Может, все-таки лечь и поспать?
Завтрак из-за тошноты она решила пропустить и сразу пошла в контору.
Она не помнила – не могла вспомнить – как проснулась. Не помнила, как открыла глаза в лесу, как перешла от «ничто» к «сейчас» и потому затруднялась найти промежуток между предыдущими мыслями или чувствами – промежуток, занятый сном. Не могла она также вспомнить, чем кончился сон о золотом драконе – да и кончился ли? Что, если это чудище, всё в золоте и каменьях, вдруг выглянет из-за дерева или бочки?
Ирник, нагревавший вощеную доску на лампе, чтобы стереть написанное, посмотрел на нее как-то странно – может, она не все листья из волос выбрала?
– Прин? Я думал, ты… Тут, по-моему ошибка. Всего две бочки удобрений за вчерашний день из малой пещеры? Вот, смотри, что ты ставила на этой неделе: девять, восемь, двенадцать, десять… а потом две! Нельзя так относиться к подсчетам – я потому и отправил тебя следить за малой пещерой. Тщательно следить и записывать. Если я скажу Роркару, что они всего две бочки наполнили за день, он их всех выгонит – а для них, как ты знаешь, это смерти подобно.
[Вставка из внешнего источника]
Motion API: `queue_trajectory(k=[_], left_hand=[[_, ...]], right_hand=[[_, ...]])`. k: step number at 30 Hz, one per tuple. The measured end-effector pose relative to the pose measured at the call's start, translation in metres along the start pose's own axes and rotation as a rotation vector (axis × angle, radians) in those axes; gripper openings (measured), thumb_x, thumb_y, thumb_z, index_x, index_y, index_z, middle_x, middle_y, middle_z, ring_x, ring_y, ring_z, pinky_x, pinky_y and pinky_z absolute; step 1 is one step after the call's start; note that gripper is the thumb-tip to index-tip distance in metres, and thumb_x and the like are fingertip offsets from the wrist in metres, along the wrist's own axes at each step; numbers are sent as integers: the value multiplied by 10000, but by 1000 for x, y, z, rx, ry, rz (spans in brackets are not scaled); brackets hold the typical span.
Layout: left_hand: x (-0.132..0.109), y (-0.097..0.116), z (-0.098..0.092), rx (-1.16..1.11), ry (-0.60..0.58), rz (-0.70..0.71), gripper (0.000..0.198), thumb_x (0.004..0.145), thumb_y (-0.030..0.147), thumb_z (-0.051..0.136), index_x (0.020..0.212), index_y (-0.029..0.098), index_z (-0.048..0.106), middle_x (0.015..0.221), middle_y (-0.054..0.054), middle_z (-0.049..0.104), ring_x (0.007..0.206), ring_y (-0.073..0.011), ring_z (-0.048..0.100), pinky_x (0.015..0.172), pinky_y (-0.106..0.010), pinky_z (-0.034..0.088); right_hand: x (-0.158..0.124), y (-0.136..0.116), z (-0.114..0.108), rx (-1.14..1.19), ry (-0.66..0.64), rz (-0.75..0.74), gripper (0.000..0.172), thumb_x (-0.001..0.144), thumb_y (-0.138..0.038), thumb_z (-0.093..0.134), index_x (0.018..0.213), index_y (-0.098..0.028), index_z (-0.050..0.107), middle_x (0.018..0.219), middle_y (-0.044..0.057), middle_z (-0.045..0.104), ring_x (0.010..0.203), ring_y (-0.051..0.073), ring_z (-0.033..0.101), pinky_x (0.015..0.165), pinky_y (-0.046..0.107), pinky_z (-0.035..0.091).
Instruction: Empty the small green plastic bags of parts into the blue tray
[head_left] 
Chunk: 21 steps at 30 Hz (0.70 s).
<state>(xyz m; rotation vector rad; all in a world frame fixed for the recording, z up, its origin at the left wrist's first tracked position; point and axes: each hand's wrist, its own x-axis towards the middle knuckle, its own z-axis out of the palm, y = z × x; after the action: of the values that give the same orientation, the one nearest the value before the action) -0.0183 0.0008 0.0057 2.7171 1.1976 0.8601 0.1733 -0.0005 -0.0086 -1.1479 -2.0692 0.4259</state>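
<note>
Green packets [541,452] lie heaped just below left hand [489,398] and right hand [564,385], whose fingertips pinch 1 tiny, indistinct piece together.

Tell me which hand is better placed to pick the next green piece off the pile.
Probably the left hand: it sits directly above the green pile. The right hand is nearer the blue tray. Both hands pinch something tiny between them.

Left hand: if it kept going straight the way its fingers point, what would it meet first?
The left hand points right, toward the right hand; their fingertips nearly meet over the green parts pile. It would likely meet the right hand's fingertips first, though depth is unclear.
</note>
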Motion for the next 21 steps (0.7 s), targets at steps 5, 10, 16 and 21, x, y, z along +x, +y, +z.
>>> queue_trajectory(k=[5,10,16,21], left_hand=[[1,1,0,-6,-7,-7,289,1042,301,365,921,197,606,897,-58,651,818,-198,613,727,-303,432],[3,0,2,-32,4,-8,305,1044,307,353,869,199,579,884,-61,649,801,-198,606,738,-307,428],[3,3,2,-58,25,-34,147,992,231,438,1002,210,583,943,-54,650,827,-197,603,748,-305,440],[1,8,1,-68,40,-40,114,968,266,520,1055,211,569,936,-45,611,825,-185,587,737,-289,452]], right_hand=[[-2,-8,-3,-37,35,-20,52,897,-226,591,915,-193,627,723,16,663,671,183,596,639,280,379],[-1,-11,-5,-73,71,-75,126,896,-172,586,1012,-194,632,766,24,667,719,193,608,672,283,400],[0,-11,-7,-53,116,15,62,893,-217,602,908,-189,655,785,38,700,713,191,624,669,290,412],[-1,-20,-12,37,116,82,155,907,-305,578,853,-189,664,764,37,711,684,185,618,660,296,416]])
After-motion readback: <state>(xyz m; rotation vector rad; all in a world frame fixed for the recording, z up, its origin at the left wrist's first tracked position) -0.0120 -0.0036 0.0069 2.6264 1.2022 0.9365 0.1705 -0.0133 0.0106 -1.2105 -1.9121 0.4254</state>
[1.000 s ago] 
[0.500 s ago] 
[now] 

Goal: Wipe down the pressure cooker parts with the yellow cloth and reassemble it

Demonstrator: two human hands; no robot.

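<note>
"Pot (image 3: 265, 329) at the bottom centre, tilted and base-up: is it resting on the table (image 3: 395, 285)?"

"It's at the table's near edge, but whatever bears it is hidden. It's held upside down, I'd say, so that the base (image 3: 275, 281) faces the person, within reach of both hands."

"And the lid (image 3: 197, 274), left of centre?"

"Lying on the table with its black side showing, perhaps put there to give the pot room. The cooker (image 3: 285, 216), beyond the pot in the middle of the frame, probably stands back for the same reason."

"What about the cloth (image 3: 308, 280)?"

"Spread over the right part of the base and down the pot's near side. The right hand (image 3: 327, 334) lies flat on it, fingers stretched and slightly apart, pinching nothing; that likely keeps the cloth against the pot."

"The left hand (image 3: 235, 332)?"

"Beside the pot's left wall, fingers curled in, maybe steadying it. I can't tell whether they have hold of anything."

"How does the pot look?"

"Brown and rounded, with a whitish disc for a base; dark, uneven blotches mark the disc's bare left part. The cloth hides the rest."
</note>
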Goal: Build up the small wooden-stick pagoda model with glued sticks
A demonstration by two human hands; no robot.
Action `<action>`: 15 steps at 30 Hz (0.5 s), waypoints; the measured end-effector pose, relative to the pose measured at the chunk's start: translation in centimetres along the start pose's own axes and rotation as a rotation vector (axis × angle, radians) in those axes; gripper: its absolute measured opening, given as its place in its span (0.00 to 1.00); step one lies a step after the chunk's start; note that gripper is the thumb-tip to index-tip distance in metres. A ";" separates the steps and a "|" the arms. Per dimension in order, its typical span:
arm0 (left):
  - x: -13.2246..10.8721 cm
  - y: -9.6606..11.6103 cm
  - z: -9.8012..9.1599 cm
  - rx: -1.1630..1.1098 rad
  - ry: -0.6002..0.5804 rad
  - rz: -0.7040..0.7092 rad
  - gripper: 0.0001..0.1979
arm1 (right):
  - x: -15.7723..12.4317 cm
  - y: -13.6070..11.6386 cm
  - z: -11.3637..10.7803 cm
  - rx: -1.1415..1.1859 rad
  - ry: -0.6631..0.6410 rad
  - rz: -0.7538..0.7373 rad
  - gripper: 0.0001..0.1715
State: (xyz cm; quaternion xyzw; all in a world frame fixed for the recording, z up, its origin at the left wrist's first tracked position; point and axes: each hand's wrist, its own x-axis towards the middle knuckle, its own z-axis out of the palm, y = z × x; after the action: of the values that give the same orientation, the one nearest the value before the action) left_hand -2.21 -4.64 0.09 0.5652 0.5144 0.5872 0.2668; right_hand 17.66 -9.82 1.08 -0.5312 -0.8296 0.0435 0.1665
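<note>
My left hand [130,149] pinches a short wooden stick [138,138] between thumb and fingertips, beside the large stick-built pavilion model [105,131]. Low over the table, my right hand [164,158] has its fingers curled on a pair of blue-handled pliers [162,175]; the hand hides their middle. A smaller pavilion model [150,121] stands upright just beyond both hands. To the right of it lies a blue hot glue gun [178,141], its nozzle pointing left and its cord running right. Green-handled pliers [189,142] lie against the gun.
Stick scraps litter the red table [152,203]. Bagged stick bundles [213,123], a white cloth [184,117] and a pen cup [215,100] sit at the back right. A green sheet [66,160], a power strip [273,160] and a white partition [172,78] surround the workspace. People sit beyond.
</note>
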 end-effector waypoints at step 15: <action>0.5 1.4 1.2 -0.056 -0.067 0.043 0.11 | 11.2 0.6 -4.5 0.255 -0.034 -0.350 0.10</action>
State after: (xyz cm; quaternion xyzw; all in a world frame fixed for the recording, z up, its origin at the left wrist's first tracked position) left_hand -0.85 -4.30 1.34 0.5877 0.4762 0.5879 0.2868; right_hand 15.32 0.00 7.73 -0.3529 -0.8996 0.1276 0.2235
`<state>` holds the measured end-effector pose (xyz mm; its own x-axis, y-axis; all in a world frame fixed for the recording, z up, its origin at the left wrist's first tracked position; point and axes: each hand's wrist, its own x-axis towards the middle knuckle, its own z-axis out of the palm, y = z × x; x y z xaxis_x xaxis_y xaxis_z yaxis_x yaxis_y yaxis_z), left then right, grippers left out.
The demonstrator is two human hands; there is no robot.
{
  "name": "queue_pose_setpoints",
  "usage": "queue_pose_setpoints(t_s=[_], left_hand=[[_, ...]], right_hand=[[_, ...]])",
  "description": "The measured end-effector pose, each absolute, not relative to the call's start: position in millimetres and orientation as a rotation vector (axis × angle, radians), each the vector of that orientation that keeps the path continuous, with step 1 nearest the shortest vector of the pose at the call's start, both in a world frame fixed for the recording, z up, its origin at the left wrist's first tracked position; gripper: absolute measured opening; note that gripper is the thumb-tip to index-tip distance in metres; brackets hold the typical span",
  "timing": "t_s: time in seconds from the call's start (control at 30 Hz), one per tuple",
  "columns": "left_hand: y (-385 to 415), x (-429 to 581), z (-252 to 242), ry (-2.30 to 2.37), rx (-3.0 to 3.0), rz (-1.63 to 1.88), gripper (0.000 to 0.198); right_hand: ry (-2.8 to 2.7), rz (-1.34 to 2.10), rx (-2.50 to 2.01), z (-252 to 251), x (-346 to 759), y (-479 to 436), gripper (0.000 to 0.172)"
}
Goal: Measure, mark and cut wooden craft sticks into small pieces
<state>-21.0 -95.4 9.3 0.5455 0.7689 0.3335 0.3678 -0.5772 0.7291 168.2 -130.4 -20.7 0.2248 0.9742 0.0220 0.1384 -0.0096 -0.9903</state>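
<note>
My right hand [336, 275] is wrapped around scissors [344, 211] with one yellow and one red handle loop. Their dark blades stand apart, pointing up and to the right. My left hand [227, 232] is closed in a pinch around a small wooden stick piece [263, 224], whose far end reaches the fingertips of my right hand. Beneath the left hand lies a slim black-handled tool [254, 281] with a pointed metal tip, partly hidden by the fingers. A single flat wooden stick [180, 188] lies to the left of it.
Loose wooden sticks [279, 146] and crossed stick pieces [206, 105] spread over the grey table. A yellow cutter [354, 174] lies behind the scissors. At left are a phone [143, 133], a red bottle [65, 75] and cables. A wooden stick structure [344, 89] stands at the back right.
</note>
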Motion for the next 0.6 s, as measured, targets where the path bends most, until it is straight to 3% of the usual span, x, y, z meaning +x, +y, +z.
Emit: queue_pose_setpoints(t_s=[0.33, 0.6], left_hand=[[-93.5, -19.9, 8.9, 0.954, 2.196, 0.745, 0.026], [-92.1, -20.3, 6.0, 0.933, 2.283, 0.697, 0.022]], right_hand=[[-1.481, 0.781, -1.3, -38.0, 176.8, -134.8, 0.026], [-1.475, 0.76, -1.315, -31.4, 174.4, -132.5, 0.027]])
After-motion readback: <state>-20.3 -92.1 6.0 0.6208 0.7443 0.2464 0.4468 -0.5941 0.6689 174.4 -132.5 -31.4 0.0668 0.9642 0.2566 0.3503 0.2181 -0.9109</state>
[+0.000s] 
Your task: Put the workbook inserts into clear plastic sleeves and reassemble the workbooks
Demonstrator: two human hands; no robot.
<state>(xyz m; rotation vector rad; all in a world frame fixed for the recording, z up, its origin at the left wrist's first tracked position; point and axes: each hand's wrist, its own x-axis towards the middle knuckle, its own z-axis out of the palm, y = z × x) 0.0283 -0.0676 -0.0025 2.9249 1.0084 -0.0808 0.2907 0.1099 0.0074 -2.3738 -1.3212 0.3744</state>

– Ну так не говорите, – сказала Прин.
– Что? – Ирник, продолжая плавить воск, нахмурился.
– Я в самом деле ошиблась. Хотела написать «двенадцать», а тут графская карета приехала, я и…
– Двенадцать? Это дело другое. А «сорок девять» многовато для главной пещеры. Поставим им «сорок» и начнем все заново, ладно? Смотри только больше не ошибайся.
– Постараюсь, – сказала Прин.
Ирник поставил лампу на полку под чистой теперь доской.
– Знаешь, тебя ведь утром искали.
Прин сделала вид, что ей это безразлично.
– Его сиятельство и Роркар. Недурно ты, видать, у графа вечерок провела. Я сказал, что ты, верно, встала пораньше и пошла погулять.
Прин шевельнула сухими губами.
– Ну да… так и было.
Может, ее сон начался у графа?
– Пойду в харчевню за Тетти, – сказала она. – У нас урок.
– Не думаю, что…
Но Прин уже выбежала наружу мимо бондарных дощечек, горшков, инструментов и висячих корзин.